→ EXERCISE
Below are lines of records; copy exactly those from the one containing "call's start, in" through the one containing "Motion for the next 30", leaving the pictures behind.

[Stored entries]

..............................

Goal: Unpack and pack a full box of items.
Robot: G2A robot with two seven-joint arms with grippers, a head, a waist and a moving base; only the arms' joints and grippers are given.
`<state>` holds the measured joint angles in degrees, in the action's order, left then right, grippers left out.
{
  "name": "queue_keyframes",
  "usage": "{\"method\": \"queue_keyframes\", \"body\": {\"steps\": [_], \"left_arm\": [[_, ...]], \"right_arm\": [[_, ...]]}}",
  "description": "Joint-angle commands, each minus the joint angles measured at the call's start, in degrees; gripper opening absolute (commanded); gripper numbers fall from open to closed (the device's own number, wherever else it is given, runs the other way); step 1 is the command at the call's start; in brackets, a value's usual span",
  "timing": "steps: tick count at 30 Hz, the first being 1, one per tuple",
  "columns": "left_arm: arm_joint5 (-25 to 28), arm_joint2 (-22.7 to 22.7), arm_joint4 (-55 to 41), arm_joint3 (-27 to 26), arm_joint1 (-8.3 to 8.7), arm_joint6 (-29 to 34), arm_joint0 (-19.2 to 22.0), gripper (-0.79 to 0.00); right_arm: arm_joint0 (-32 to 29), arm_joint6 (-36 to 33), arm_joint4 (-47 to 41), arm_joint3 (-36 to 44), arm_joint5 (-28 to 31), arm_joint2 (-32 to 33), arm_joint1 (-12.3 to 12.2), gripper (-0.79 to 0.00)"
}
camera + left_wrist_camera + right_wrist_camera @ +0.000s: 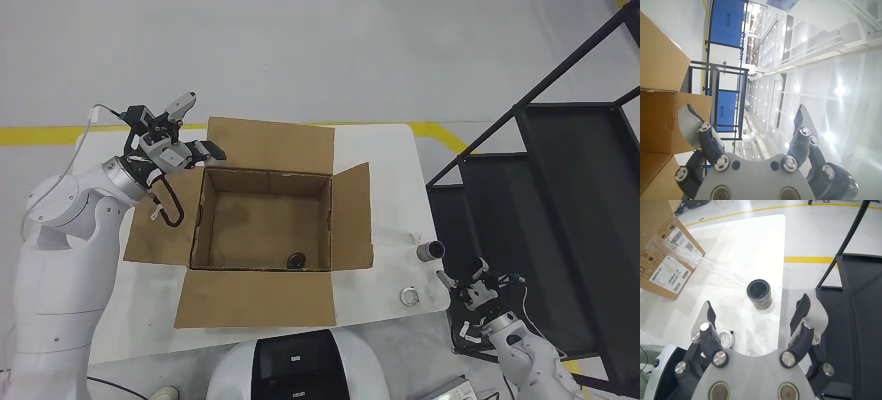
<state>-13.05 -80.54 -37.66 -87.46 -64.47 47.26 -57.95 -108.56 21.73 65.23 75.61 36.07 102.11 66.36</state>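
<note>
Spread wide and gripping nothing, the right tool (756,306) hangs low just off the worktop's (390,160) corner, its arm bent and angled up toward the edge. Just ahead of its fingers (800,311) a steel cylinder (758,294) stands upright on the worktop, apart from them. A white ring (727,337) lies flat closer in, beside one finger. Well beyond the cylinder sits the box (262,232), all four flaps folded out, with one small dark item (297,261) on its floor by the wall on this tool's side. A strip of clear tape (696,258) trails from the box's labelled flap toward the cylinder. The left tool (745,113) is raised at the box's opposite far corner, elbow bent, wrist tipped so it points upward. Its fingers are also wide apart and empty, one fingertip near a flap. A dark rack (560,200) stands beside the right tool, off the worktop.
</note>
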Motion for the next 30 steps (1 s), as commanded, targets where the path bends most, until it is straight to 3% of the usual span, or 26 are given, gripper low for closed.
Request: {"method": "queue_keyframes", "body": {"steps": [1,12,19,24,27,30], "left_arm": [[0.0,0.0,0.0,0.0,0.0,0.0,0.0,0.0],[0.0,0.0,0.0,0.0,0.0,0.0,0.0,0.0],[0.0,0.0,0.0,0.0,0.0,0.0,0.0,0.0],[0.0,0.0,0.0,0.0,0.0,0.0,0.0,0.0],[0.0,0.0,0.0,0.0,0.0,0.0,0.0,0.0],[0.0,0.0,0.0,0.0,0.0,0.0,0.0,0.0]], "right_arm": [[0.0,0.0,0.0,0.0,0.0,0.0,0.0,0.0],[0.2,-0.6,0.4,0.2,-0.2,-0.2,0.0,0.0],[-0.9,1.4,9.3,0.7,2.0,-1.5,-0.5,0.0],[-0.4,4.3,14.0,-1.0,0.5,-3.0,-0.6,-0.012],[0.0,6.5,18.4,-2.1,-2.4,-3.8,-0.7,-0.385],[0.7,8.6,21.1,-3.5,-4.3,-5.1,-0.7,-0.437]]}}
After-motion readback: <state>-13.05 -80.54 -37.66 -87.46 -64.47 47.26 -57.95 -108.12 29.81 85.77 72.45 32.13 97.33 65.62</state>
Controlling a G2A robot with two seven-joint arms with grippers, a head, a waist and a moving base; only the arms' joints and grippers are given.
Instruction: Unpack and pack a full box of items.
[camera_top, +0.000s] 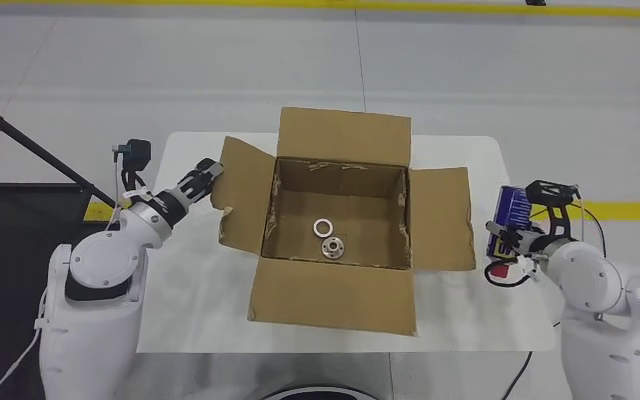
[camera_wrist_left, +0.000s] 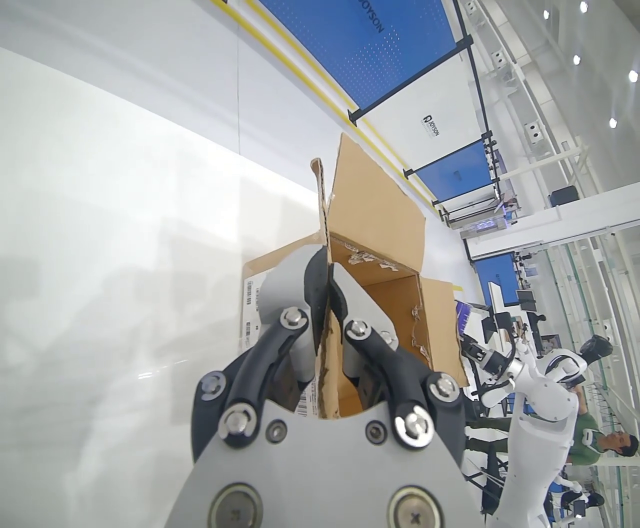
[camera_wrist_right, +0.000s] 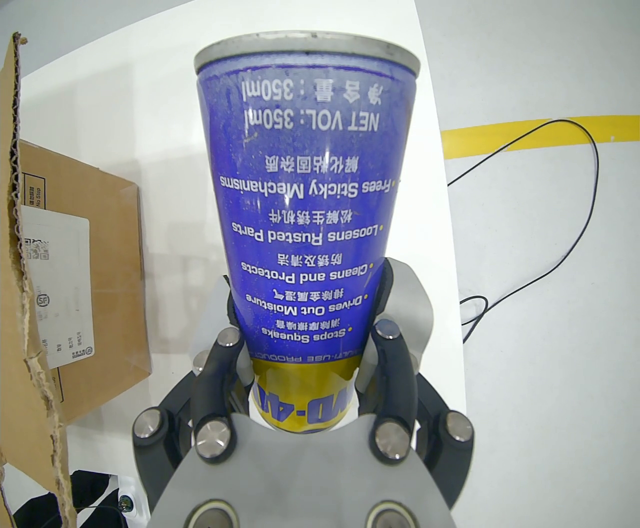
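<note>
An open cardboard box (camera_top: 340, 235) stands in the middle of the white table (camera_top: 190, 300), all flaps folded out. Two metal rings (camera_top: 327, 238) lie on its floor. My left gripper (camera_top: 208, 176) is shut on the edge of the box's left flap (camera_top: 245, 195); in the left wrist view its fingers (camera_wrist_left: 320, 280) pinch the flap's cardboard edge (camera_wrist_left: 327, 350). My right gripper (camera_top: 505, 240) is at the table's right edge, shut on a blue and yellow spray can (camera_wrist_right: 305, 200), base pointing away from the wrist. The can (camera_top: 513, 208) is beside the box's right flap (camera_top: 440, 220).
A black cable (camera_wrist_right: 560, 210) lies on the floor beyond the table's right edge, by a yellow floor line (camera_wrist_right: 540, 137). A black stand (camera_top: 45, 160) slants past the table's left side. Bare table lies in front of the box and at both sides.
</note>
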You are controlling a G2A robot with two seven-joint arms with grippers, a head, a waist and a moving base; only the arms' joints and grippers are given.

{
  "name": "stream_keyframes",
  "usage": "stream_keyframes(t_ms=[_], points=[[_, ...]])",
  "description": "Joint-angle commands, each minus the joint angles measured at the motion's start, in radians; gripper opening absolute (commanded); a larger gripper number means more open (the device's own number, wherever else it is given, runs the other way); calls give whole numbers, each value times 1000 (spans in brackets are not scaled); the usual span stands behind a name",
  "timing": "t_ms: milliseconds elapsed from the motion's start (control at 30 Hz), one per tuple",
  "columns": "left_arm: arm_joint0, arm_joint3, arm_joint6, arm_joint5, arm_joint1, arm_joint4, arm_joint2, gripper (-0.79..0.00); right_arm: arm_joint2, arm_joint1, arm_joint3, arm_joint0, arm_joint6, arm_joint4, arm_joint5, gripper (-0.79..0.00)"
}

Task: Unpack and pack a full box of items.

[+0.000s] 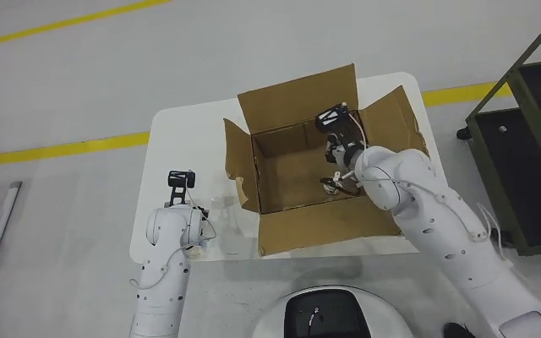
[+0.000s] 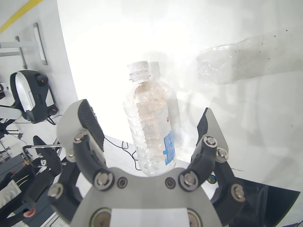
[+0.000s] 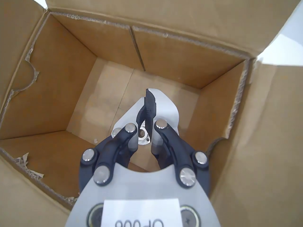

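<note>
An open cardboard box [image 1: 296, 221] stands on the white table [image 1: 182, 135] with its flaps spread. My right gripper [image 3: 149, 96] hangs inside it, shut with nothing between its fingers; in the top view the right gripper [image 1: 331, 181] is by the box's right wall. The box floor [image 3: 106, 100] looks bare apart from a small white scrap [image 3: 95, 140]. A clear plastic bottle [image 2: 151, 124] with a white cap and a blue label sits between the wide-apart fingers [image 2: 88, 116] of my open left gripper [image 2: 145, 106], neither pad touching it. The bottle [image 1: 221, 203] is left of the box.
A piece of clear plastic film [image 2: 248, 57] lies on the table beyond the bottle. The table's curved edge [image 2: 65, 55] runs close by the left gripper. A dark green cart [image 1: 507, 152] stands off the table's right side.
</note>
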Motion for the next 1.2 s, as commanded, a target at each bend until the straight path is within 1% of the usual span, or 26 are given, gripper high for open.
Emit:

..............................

→ RESPONSE BOX
  "description": "Joint-angle commands, each minus the joint angles measured at the call's start, in degrees; gripper opening absolute (commanded); gripper numbers fall from open to closed (the device's own number, wherever else it is given, runs the other way); step 1 is the command at the call's start; in brackets, a value's usual span",
  "timing": "steps: tick count at 30 Hz, the first being 1, one per tuple",
  "columns": "left_arm: arm_joint5 (-25 to 28), arm_joint2 (-22.7 to 22.7), arm_joint4 (-55 to 41), arm_joint3 (-27 to 26), arm_joint1 (-8.3 to 8.7), arm_joint6 (-29 to 34), arm_joint0 (-19.2 to 22.0), gripper (-0.79 to 0.00); right_arm: arm_joint0 (-32 to 29), arm_joint6 (-36 to 33), arm_joint4 (-47 to 41), arm_joint3 (-36 to 44), arm_joint5 (-28 to 31), arm_joint2 (-32 to 33), arm_joint1 (-12.3 to 12.2), gripper (-0.79 to 0.00)"
}
camera + left_wrist_camera + right_wrist_camera @ +0.000s: 
<state>-13.05 -80.54 -37.66 -87.46 -64.47 47.26 -57.95 -108.56 21.73 65.23 75.61 36.07 102.11 66.36</state>
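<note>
Spread wide and gripping nothing, the right tool (756,306) hangs low just off the worktop's (390,160) corner, its arm bent and angled up toward the edge. Just ahead of its fingers (800,311) a steel cylinder (758,294) stands upright on the worktop, apart from them. A white ring (727,337) lies flat closer in, beside one finger. Well beyond the cylinder sits the box (262,232), all four flaps folded out, with one small dark item (297,261) on its floor by the wall on this tool's side. A strip of clear tape (696,258) trails from the box's labelled flap toward the cylinder. The left tool (745,113) is raised at the box's opposite far corner, elbow bent, wrist tipped so it points upward. Its fingers are also wide apart and empty, one fingertip near a flap. A dark rack (560,200) stands beside the right tool, off the worktop.
</note>
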Motion for the next 30 steps (1 s), as commanded, targets where the path bends most, until it is straight to 3% of the usual span, or 26 are given, gripper low for closed.

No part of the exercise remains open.